• _Task statement_
Return the full listing, so that each line matches the original exactly.

• _Records supplied_
--*--
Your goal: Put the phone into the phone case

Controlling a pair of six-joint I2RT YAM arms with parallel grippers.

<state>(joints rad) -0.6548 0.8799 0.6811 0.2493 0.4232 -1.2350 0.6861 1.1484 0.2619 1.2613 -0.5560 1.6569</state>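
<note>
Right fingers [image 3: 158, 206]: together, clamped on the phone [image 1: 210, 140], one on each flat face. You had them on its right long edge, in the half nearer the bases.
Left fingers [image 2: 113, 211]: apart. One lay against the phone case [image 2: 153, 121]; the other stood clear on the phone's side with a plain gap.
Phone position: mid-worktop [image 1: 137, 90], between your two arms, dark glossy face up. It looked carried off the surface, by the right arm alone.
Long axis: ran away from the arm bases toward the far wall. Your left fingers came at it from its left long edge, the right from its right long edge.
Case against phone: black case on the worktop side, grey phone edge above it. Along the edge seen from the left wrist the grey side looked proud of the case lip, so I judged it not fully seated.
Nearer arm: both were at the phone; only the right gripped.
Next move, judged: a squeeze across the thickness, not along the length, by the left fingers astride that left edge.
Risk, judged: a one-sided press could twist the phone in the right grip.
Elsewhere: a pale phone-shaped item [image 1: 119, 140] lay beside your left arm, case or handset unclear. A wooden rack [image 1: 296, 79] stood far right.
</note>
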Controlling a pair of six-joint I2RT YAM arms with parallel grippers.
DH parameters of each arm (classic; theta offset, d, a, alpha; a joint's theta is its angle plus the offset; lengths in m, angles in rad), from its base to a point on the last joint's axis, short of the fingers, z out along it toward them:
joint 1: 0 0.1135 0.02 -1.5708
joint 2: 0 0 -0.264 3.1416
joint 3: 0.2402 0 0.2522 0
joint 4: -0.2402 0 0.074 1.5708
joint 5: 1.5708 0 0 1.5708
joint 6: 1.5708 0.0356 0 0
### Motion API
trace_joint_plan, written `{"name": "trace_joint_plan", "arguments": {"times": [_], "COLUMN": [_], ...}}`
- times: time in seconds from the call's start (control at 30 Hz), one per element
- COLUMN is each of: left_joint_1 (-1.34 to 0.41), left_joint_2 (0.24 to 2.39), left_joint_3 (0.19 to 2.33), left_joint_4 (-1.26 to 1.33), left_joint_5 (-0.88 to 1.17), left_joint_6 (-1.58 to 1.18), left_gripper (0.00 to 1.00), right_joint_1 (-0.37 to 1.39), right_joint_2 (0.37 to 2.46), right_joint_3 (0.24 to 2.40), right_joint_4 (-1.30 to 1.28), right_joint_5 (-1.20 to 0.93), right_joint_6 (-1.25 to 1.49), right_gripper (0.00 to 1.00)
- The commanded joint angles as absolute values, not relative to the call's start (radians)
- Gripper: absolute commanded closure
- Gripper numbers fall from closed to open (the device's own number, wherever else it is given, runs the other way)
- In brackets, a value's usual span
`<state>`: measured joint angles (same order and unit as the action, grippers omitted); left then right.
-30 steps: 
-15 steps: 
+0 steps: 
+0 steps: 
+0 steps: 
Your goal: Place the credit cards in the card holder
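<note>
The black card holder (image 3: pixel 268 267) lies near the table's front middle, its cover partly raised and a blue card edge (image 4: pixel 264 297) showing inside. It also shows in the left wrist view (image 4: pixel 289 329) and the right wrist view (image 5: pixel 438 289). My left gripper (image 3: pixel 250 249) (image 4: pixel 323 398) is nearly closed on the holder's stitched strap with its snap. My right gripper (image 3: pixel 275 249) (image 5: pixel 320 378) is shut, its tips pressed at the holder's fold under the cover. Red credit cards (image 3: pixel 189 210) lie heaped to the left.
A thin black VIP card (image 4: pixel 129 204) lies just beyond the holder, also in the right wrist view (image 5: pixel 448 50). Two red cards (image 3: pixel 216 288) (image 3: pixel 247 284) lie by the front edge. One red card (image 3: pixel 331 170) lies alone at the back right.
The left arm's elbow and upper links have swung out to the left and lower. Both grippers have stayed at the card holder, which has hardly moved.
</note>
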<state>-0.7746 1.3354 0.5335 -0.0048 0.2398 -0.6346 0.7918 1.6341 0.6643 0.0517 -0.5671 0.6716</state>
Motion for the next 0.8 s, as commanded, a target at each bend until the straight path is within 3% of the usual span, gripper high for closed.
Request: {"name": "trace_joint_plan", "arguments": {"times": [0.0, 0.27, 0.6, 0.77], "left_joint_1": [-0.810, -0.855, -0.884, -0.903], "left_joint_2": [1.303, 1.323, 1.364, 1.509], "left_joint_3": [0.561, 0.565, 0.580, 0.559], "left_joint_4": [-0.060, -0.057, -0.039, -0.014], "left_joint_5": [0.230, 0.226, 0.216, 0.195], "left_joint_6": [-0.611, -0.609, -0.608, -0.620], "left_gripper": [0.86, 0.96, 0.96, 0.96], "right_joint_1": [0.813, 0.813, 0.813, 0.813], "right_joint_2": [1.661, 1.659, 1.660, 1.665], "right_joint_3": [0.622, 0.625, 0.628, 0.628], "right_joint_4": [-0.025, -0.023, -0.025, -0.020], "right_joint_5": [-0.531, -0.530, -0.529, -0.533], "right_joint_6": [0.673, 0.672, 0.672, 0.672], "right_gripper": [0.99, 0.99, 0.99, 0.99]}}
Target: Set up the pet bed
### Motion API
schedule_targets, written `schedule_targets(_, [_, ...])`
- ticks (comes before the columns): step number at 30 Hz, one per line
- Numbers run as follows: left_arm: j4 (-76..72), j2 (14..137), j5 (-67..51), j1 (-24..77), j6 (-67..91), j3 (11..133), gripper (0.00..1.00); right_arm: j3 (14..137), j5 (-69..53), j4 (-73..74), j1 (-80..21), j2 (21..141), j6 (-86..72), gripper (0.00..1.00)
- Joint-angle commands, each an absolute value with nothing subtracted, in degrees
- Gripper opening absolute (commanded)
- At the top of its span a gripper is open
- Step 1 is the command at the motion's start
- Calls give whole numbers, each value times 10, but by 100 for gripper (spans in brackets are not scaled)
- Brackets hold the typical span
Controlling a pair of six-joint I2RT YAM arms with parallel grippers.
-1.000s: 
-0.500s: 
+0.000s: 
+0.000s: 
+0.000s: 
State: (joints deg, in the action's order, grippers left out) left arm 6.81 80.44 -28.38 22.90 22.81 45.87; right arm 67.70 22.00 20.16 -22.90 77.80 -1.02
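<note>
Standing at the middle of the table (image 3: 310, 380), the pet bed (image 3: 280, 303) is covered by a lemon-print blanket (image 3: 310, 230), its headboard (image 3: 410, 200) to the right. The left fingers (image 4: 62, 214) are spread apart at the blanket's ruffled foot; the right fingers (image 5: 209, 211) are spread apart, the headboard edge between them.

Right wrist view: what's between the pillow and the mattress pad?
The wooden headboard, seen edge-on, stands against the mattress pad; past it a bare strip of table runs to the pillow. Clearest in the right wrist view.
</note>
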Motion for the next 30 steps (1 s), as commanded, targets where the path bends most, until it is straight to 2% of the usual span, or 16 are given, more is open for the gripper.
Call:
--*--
• _Solution below_
Your goal: Put the phone into the phone case

Controlling a pair of six-joint I2RT YAM arms with parallel grippers.

<state>(joints rad) -0.6548 0.8799 0.6811 0.2493 0.4232 -1.2350 0.6861 1.1484 0.2619 1.2613 -0.5560 1.6569</state>
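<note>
Right fingers [image 3: 158, 206]: together, clamped on the phone [image 1: 210, 140], one on each flat face. You had them on its right long edge, in the half nearer the bases.
Left fingers [image 2: 113, 211]: apart. One lay against the phone case [image 2: 153, 121]; the other stood clear on the phone's side with a plain gap.
Phone position: mid-worktop [image 1: 137, 90], between your two arms, dark glossy face up. It looked carried off the surface, by the right arm alone.
Long axis: ran away from the arm bases toward the far wall. Your left fingers came at it from its left long edge, the right from its right long edge.
Case against phone: black case on the worktop side, grey phone edge above it. Along the edge seen from the left wrist the grey side looked proud of the case lip, so I judged it not fully seated.
Nearer arm: both were at the phone; only the right gripped.
Next move, judged: a squeeze across the thickness, not along the length, by the left fingers astride that left edge.
Risk, judged: a one-sided press could twist the phone in the right grip.
Elsewhere: a pale phone-shaped item [image 1: 119, 140] lay beside your left arm, case or handset unclear. A wooden rack [image 1: 296, 79] stood far right.
</note>
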Controlling a pair of six-joint I2RT YAM arms with parallel grippers.
DH parameters of each arm (classic; theta offset, d, a, alpha; a joint's theta is its angle plus the offset; lengths in m, angles in rad), from its base to a point on the last joint's axis, short of the fingers, z out along it toward them:
joint 1: 0 0.1135 0.02 -1.5708
joint 2: 0 0 -0.264 3.1416
joint 3: 0.2402 0 0.2522 0
joint 4: -0.2402 0 0.074 1.5708
joint 5: 1.5708 0 0 1.5708
joint 6: 1.5708 0.0356 0 0
### Motion API
trace_joint_plan, written `{"name": "trace_joint_plan", "arguments": {"times": [_], "COLUMN": [_], ...}}`
- times: time in seconds from the call's start (control at 30 Hz), one per element
- COLUMN is each of: left_joint_1 (-1.34 to 0.41), left_joint_2 (0.24 to 2.39), left_joint_3 (0.19 to 2.33), left_joint_4 (-1.26 to 1.33), left_joint_5 (-0.88 to 1.17), left_joint_6 (-1.58 to 1.18), left_gripper (0.00 to 1.00), right_joint_1 (-0.37 to 1.39), right_joint_2 (0.37 to 2.46), right_joint_3 (0.24 to 2.40), right_joint_4 (-1.30 to 1.28), right_joint_5 (-1.20 to 0.93), right_joint_6 (-1.25 to 1.49), right_gripper (0.00 to 1.00)
- The commanded joint angles as absolute values, not relative to the call's start (radians)
- Gripper: absolute commanded closure
- Gripper numbers fall from closed to open (the device's own number, wherever else it is given, runs the other way)
- In brackets, a value's usual span
`<state>`: measured joint angles (same order and unit as the action, grippers omitted); left then right.
-30 steps: 
-15 steps: 
+0 steps: 
+0 steps: 
+0 steps: 
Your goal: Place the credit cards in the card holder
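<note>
The black card holder (image 3: pixel 268 267) lies near the table's front middle, its cover partly raised and a blue card edge (image 4: pixel 264 297) showing inside. It also shows in the left wrist view (image 4: pixel 289 329) and the right wrist view (image 5: pixel 438 289). My left gripper (image 3: pixel 250 249) (image 4: pixel 323 398) is nearly closed on the holder's stitched strap with its snap. My right gripper (image 3: pixel 275 249) (image 5: pixel 320 378) is shut, its tips pressed at the holder's fold under the cover. Red credit cards (image 3: pixel 189 210) lie heaped to the left.
A thin black VIP card (image 4: pixel 129 204) lies just beyond the holder, also in the right wrist view (image 5: pixel 448 50). Two red cards (image 3: pixel 216 288) (image 3: pixel 247 284) lie by the front edge. One red card (image 3: pixel 331 170) lies alone at the back right.
The left arm's elbow and upper links have swung out to the left and lower. Both grippers have stayed at the card holder, which has hardly moved.
</note>
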<state>-0.7746 1.3354 0.5335 -0.0048 0.2398 -0.6346 0.7918 1.6341 0.6643 0.0517 -0.5671 0.6716</state>
Motion for the next 0.8 s, as commanded, a target at each bend until the straight path is within 3% of the usual span, gripper high for closed.
Request: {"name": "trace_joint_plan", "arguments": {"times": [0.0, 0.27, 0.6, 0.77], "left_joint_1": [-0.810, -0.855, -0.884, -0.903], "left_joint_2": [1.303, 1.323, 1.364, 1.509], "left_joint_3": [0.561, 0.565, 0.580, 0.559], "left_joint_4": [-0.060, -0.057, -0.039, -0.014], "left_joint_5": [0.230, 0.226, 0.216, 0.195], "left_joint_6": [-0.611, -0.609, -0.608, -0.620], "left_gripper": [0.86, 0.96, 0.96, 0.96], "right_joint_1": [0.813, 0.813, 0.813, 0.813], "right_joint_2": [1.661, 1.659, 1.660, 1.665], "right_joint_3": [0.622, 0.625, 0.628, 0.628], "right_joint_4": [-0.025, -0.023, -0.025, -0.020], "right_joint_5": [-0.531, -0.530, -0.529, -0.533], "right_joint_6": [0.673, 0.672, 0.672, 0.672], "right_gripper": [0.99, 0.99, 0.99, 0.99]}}
Target: Set up the pet bed
### Motion API
schedule_targets, written `schedule_targets(_, [_, ...])`
- ticks (comes before the columns): step number at 30 Hz, one per line
- Numbers run as follows: left_arm: j4 (-76..72), j2 (14..137), j5 (-67..51), j1 (-24..77), j6 (-67..91), j3 (11..133), gripper (0.00..1.00); right_arm: j3 (14..137), j5 (-69..53), j4 (-73..74), j1 (-80..21), j2 (21..141), j6 (-86..72), gripper (0.00..1.00)
- Joint-angle commands, each an absolute value with nothing subtracted, in degrees
- Gripper opening absolute (commanded)
- At the top of its span a gripper is open
- Step 1 is the command at the motion's start
- Calls give whole numbers, each value times 10, but by 100 for gripper (spans in brackets are not scaled)
- Brackets hold the typical span
Controlling a pair of six-joint I2RT YAM arms with parallel grippers.
-1.000s: 
-0.500s: 
+0.000s: 
+0.000s: 
+0.000s: 
State: (joints deg, in the action's order, grippers left out) left arm 6.81 80.44 -28.38 22.90 22.81 45.87; right arm 67.70 22.00 20.16 -22.90 77.80 -1.02
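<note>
Standing at the middle of the table (image 3: 310, 380), the pet bed (image 3: 280, 303) is covered by a lemon-print blanket (image 3: 310, 230), its headboard (image 3: 410, 200) to the right. The left fingers (image 4: 62, 214) are spread apart at the blanket's ruffled foot; the right fingers (image 5: 209, 211) are spread apart, the headboard edge between them.

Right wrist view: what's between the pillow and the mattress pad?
The wooden headboard, seen edge-on, stands against the mattress pad; past it a bare strip of table runs to the pillow. Clearest in the right wrist view.
</note>
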Motion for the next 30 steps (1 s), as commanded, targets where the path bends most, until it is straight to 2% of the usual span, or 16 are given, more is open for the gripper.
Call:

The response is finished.